Your answer should be the lines below from the one with "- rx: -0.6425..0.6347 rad" to the one with "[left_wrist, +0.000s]", both included, given again exactly and with nothing added.

-- Data segment follows --

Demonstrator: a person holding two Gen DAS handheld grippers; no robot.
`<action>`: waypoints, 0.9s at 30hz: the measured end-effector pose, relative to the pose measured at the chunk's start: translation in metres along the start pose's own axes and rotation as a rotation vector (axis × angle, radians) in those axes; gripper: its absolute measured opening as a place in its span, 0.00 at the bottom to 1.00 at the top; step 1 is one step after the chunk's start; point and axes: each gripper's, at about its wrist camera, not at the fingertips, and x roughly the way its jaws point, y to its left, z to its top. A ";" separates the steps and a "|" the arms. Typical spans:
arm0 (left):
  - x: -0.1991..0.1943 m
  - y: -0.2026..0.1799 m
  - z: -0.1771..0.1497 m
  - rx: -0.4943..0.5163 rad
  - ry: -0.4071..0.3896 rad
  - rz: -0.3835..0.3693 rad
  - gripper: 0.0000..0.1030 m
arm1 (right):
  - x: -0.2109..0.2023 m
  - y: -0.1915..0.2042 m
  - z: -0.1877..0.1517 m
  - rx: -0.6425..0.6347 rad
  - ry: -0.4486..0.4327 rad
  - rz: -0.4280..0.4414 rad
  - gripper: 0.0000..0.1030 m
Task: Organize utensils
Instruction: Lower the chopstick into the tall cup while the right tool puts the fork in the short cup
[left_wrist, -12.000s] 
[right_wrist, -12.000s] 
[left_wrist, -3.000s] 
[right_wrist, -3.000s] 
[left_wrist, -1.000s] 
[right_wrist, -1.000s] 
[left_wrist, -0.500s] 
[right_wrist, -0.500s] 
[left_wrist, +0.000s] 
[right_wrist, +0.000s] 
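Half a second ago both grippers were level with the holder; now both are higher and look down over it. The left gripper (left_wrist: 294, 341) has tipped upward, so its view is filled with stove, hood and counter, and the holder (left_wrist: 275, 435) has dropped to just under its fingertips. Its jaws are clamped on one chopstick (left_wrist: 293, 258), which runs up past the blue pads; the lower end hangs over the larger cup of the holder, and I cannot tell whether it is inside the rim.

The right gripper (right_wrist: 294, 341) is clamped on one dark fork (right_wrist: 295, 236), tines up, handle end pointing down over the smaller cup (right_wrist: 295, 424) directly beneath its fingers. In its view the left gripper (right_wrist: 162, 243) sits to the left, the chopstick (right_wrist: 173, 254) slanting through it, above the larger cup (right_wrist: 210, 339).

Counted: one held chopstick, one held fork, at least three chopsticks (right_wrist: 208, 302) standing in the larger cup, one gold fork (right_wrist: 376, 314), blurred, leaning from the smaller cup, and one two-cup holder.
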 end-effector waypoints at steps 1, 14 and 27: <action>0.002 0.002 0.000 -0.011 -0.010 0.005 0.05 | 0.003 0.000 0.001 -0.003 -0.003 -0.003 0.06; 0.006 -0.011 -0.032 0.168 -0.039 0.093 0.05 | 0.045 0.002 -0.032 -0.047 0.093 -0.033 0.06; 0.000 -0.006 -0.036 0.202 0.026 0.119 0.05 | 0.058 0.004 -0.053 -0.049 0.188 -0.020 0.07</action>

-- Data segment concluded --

■ **Written solution**
  - rx: -0.6425..0.6347 rad
  - ry: -0.4486..0.4327 rad
  - rz: -0.4280..0.4414 rad
  - gripper: 0.0000..0.1030 m
Task: Organize utensils
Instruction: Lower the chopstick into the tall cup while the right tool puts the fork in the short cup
[left_wrist, -12.000s] 
[right_wrist, -12.000s] 
[left_wrist, -3.000s] 
[right_wrist, -3.000s] 
[left_wrist, -1.000s] 
[right_wrist, -1.000s] 
[left_wrist, -0.500s] 
[right_wrist, -0.500s] 
[left_wrist, +0.000s] 

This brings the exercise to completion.